Let’s say that the unlikely event happens, and we can obtain a complete dinosaur set of chromosomes. It might even be possible to insert those chromosomes into a modern egg, but we don’t have any idea how to trigger or sustain the development of those chromosomes—of that first fertilized cell, and sustain that growth into a dinosaur. The growth of an embryo is an incredibly complex process. It’s governed, at least in the early stage, by the chemical signals from the egg itself, from the environment in which the DNA finds itself. Consequently, the engineering of an authentic, living dinosaur is not a realistic goal, at least for the foreseeable future.
Preserving and Increasing Earth’s Biodiversity
More realistically, these techniques might be used to preserve or even increase Earth’s biodiversity. It might be possible, for example, to obtain an intact genome from a fossil mastodon, or a mammoth, which are relatively close relatives of elephants; many of these creatures are found preserved, frozen in the ice, in Siberian wilderness. They were captured in the ice, and were frozen, perhaps 5,000 or 10,000 years ago, so they haven’t had as much time to undergo damage; and they’ve been frozen, after all, which certainly slows down that damage process.
These remains provide trillions of cells to work with, and by combining all those cells, we may be able to extract intact chromosomes, or at least complete genomes, in one way or another. Perhaps, then, insert those chromosomes into an elephant, whose gestation period might be comparable to that of a mastodon or a mammoth, and we might even be able to reproduce these animals.

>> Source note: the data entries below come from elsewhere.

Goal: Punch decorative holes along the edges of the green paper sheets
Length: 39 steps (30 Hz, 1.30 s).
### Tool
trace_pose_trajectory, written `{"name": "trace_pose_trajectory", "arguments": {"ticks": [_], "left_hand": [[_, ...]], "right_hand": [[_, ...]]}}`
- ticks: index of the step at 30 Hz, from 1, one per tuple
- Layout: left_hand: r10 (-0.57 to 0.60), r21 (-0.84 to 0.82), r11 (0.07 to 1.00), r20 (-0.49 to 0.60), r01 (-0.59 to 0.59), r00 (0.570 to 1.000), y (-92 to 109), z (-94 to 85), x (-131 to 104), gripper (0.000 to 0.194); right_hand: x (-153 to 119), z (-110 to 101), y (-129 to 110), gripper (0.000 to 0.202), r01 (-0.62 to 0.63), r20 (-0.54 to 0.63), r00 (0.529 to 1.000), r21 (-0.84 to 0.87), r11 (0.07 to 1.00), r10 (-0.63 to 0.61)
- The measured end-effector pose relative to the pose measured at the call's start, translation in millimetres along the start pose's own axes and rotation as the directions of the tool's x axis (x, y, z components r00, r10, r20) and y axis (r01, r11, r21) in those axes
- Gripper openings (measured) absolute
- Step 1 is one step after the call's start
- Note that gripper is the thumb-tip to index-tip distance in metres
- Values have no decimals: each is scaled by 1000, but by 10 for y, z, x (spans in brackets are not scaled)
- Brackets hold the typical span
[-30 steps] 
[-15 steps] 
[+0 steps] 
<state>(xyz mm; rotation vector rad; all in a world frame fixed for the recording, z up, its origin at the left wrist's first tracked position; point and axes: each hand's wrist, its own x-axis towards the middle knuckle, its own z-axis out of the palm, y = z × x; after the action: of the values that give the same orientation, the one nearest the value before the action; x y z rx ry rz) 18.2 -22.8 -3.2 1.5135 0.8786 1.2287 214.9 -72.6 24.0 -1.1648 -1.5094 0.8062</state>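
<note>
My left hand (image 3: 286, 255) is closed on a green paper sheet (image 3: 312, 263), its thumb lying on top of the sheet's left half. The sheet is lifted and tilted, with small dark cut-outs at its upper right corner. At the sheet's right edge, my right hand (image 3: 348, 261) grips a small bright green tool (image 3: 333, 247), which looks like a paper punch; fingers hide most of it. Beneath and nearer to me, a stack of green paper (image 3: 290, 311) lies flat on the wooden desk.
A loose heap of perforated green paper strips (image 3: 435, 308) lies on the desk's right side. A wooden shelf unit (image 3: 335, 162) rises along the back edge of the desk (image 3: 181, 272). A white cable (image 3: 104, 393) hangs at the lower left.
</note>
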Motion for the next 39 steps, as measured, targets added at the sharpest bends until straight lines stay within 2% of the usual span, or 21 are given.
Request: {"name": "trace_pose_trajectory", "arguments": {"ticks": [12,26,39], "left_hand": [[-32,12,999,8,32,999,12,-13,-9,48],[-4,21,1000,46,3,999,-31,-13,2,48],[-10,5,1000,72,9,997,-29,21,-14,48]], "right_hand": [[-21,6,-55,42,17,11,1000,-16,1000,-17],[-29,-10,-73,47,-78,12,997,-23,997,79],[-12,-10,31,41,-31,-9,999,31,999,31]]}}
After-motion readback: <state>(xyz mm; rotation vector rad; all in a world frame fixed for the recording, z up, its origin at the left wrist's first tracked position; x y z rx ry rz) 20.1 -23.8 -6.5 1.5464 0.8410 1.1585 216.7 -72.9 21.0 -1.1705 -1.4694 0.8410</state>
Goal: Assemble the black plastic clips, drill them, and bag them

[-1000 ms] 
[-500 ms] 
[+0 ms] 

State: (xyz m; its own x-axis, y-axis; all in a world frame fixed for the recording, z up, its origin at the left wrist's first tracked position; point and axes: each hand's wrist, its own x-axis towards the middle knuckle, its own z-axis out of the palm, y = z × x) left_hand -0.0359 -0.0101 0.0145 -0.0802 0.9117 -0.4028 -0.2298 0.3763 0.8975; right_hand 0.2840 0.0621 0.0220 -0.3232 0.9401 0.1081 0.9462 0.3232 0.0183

Even more realistically, we might be able to preserve libraries of genetic material for organisms now threatened with extinction—whales, condors, tigers, many endangered rainforest species. We can preserve them in the form of a few cells, each with a complete copy of the unique genome. Then maybe, someday, we’d be able to figure out what to do with those genomes to bring those creatures back, if they do go extinct.
Common Questions about Genetic Engineering
The genetic engineering of animals is extremely difficult because we haven’t yet learned to duplicate animals from the genetic material of a single cell, unlike bacteria and plants, which can often be modified by brute force, and then regrown from a single cell that’s been modified.
The most basic problem in bringing back any ancient life form is obtaining the complete genome. For DNA to work properly, every base pair has to be in line, on the complete sequence, and we have to have the complete set of chromosomes.
The basis of the novel Jurassic Park is that if we find ancient amber that preserves insects, like bloodsucking mosquitoes, and if we can then go into the mosquito’s gut and actually pull out some of the blood cells that it’s been sucking, we actually would be able to recover a complete set of DNA from a dinosaur.